Try it
Each entry below needs to be reproduced exactly as given.

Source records

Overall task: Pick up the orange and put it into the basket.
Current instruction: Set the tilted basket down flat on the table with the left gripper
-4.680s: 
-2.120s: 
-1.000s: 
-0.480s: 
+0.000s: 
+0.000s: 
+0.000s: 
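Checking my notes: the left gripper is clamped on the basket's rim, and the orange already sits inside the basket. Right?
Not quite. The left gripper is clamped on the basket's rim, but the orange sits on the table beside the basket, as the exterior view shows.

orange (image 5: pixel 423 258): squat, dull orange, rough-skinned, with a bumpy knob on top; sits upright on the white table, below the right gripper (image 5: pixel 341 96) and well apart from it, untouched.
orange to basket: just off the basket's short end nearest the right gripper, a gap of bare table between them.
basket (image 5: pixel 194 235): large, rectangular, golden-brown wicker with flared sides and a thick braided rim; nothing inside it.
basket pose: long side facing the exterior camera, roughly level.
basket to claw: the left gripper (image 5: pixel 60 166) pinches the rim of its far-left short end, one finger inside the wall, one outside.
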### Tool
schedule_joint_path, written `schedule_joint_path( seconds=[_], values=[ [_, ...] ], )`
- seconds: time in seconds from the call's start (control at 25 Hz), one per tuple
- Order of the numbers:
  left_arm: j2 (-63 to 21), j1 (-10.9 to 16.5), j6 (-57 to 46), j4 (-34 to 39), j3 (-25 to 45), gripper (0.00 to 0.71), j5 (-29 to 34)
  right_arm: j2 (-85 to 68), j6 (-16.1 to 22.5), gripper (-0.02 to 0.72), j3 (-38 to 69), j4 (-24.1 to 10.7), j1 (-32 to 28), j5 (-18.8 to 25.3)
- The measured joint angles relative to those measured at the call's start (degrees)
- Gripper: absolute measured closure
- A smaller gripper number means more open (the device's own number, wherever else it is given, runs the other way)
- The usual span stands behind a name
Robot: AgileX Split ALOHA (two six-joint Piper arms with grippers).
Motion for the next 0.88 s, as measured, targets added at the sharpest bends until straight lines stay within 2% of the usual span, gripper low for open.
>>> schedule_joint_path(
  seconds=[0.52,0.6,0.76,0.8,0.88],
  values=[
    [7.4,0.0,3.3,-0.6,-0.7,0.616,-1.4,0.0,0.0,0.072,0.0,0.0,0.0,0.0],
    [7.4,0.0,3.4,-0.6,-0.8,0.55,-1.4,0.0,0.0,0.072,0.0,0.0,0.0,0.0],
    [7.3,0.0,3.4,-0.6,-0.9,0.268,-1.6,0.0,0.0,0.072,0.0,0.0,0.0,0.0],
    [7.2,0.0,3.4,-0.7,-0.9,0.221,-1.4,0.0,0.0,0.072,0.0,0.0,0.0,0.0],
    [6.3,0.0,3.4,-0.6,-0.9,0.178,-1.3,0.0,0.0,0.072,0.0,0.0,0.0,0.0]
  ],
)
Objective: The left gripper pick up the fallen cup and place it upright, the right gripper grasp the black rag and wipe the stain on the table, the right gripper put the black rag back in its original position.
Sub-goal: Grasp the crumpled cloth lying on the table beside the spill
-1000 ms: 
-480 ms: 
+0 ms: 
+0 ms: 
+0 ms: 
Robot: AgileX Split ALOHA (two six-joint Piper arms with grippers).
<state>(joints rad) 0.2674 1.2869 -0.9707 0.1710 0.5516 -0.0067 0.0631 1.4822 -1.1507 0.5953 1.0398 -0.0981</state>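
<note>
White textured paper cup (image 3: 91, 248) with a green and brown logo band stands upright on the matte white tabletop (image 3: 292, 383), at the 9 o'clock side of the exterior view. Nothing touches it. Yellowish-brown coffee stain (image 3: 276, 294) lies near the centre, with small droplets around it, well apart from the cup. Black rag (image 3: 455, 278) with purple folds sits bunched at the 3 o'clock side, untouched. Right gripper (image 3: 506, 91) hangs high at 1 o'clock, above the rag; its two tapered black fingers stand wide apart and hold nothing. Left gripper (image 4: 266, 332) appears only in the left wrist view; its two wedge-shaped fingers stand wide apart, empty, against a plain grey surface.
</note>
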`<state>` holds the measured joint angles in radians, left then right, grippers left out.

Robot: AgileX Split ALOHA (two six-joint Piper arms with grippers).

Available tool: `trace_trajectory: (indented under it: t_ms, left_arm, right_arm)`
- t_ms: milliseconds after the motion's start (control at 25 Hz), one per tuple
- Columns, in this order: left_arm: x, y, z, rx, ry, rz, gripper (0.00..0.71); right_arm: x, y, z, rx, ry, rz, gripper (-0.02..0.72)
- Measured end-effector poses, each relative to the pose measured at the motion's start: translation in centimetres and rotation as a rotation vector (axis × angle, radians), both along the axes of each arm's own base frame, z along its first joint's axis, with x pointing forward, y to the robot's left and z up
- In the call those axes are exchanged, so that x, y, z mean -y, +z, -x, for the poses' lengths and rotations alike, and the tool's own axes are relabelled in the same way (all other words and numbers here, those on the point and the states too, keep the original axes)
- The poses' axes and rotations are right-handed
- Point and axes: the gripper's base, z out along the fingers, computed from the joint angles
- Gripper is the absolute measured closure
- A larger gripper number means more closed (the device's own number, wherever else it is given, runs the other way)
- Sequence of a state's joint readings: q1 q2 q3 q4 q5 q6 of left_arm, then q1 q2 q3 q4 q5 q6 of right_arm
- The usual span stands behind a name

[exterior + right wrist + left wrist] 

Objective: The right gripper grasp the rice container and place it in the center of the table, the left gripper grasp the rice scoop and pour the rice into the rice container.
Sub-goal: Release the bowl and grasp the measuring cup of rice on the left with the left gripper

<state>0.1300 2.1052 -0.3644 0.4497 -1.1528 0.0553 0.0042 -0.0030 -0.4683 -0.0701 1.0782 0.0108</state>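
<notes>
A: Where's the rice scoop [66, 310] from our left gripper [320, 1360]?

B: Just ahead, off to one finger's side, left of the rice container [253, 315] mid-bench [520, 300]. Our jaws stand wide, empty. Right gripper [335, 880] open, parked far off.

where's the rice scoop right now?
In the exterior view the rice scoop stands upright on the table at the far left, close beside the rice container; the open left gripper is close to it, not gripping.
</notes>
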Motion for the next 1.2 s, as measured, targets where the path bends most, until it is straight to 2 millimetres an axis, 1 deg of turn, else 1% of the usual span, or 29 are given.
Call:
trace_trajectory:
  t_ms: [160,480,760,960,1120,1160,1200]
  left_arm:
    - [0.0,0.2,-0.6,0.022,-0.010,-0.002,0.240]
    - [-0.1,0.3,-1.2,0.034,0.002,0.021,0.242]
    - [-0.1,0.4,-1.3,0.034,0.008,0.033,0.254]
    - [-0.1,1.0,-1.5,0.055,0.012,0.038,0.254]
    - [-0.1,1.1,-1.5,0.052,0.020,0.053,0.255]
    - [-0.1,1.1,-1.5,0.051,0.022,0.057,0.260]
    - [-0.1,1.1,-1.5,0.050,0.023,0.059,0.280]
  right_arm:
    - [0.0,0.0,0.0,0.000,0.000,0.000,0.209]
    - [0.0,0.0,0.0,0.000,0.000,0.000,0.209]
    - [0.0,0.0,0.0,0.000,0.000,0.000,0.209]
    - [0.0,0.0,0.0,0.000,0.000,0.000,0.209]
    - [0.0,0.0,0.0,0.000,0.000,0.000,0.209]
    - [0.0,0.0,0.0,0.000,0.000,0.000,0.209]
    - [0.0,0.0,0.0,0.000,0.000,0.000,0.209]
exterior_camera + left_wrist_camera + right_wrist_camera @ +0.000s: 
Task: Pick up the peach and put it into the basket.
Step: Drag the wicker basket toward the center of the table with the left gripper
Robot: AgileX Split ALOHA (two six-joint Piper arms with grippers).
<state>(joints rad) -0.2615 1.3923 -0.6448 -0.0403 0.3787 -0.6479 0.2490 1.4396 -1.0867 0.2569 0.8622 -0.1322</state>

Written answer
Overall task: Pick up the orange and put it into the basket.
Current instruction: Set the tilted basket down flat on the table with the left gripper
-4.680s: 
-2.120s: 
-1.000s: 
-0.480s: 
+0.000s: 
+0.000s: 
+0.000s: 
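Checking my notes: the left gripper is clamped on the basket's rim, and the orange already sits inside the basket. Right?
Not quite. The left gripper is clamped on the basket's rim, but the orange sits on the table beside the basket, as the exterior view shows.

orange (image 5: pixel 423 258): squat, dull orange, rough-skinned, with a bumpy knob on top; sits upright on the white table, below the right gripper (image 5: pixel 341 96) and well apart from it, untouched.
orange to basket: just off the basket's short end nearest the right gripper, a gap of bare table between them.
basket (image 5: pixel 194 235): large, rectangular, golden-brown wicker with flared sides and a thick braided rim; nothing inside it.
basket pose: long side facing the exterior camera, roughly level.
basket to claw: the left gripper (image 5: pixel 60 166) pinches the rim of its far-left short end, one finger inside the wall, one outside.
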### Tool
schedule_joint_path, written `schedule_joint_path( seconds=[_], values=[ [_, ...] ], )`
- seconds: time in seconds from the call's start (control at 25 Hz), one per tuple
- Order of the numbers:
  left_arm: j2 (-63 to 21), j1 (-10.9 to 16.5), j6 (-57 to 46), j4 (-34 to 39), j3 (-25 to 45), gripper (0.00 to 0.71), j5 (-29 to 34)
  right_arm: j2 (-85 to 68), j6 (-16.1 to 22.5), gripper (-0.02 to 0.72), j3 (-38 to 69), j4 (-24.1 to 10.7), j1 (-32 to 28), j5 (-18.8 to 25.3)
- The measured joint angles relative to those measured at the call's start (degrees)
- Gripper: absolute measured closure
- A smaller gripper number means more open (the device's own number, wherever else it is given, runs the other way)
- The usual span stands behind a name
Robot: AgileX Split ALOHA (two six-joint Piper arms with grippers).
Motion for the next 0.88 s, as measured, targets added at the sharpest bends until straight lines stay within 2% of the usual span, gripper low for open.
>>> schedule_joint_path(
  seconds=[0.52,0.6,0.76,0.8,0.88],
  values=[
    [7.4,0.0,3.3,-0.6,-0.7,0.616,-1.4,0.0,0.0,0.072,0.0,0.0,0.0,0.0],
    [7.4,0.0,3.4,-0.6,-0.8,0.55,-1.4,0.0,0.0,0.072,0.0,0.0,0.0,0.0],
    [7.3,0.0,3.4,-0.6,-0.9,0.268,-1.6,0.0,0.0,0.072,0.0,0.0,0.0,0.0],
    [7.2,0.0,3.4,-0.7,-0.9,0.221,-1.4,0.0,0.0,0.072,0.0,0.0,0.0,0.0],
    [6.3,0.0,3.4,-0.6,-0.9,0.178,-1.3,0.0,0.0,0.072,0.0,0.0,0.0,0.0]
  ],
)
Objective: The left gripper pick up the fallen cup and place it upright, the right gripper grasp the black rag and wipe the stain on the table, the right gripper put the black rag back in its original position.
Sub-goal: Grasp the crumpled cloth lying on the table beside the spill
-1000 ms: 
-480 ms: 
+0 ms: 
+0 ms: 
+0 ms: 
Robot: AgileX Split ALOHA (two six-joint Piper arms with grippers).
<state>(joints rad) 0.2674 1.2869 -0.9707 0.1710 0.5516 -0.0067 0.0631 1.4822 -1.1507 0.5953 1.0398 -0.0981</state>
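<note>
White textured paper cup (image 3: 91, 248) with a green and brown logo band stands upright on the matte white tabletop (image 3: 292, 383), at the 9 o'clock side of the exterior view. Nothing touches it. Yellowish-brown coffee stain (image 3: 276, 294) lies near the centre, with small droplets around it, well apart from the cup. Black rag (image 3: 455, 278) with purple folds sits bunched at the 3 o'clock side, untouched. Right gripper (image 3: 506, 91) hangs high at 1 o'clock, above the rag; its two tapered black fingers stand wide apart and hold nothing. Left gripper (image 4: 266, 332) appears only in the left wrist view; its two wedge-shaped fingers stand wide apart, empty, against a plain grey surface.
</note>
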`<state>` holds the measured joint angles in radians, left then right, grippers left out.

Robot: AgileX Split ALOHA (two six-joint Piper arms with grippers).

Available tool: `trace_trajectory: (indented under it: t_ms, left_arm, right_arm)`
- t_ms: milliseconds after the motion's start (control at 25 Hz), one per tuple
- Columns, in this order: left_arm: x, y, z, rx, ry, rz, gripper (0.00..0.71); right_arm: x, y, z, rx, ry, rz, gripper (-0.02..0.72)
- Measured end-effector poses, each relative to the pose measured at the motion's start: translation in centimetres and rotation as a rotation vector (axis × angle, radians), both along the axes of each arm's own base frame, z along its first joint's axis, with x pointing forward, y to the robot's left and z up
- In the call those axes are exchanged, so that x, y, z mean -y, +z, -x, for the poses' lengths and rotations alike, and the tool's own axes are relabelled in the same way (all other words and numbers here, those on the point and the states too, keep the original axes)
- The poses' axes and rotations are right-handed
- Point and axes: the gripper's base, z out along the fingers, computed from the joint angles
- Gripper is the absolute measured closure
- A larger gripper number means more closed (the device's own number, wherever else it is given, runs the other way)
- Sequence of a state's joint readings: q1 q2 q3 q4 q5 q6 of left_arm, then q1 q2 q3 q4 q5 q6 of right_arm
- The usual span stands behind a name

[exterior + right wrist + left wrist] 

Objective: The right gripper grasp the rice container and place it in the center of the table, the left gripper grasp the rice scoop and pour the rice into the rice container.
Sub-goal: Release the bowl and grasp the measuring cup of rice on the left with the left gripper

<state>0.1300 2.1052 -0.3644 0.4497 -1.1528 0.0553 0.0042 -0.0030 -0.4683 -0.0701 1.0782 0.0108</state>
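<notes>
A: Where's the rice scoop [66, 310] from our left gripper [320, 1360]?

B: Just ahead, off to one finger's side, left of the rice container [253, 315] mid-bench [520, 300]. Our jaws stand wide, empty. Right gripper [335, 880] open, parked far off.

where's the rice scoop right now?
In the exterior view the rice scoop stands upright on the table at the far left, close beside the rice container; the open left gripper is close to it, not gripping.
</notes>
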Motion for the next 1.2 s, as measured, targets where the path bends most, until it is straight to 2 millimetres an axis, 1 deg of turn, else 1% of the usual span, or 29 are given.
Call:
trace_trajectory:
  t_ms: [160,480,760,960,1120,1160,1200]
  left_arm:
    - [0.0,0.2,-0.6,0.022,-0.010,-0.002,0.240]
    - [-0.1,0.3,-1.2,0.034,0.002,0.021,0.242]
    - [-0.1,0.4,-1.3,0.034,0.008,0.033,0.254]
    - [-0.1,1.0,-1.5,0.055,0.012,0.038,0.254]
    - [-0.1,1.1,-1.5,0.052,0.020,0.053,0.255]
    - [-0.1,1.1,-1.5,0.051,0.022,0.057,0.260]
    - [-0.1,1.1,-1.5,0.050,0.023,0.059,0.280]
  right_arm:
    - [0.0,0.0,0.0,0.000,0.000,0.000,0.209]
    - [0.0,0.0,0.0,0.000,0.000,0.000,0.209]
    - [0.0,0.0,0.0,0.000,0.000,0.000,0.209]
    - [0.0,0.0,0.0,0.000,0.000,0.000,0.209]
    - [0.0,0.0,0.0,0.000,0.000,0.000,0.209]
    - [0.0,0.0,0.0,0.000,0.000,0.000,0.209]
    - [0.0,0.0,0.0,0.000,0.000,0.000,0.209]
exterior_camera + left_wrist_camera + right_wrist_camera @ +0.000s: 
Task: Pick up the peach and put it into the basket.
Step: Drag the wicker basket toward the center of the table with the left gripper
Robot: AgileX Split ALOHA (two six-joint Piper arms with grippers).
<state>(joints rad) -0.2615 1.3923 -0.6448 -0.0403 0.3787 -0.6479 0.2490 1.4396 -1.0867 0.2569 0.8622 -0.1322</state>

This output has been written out in full.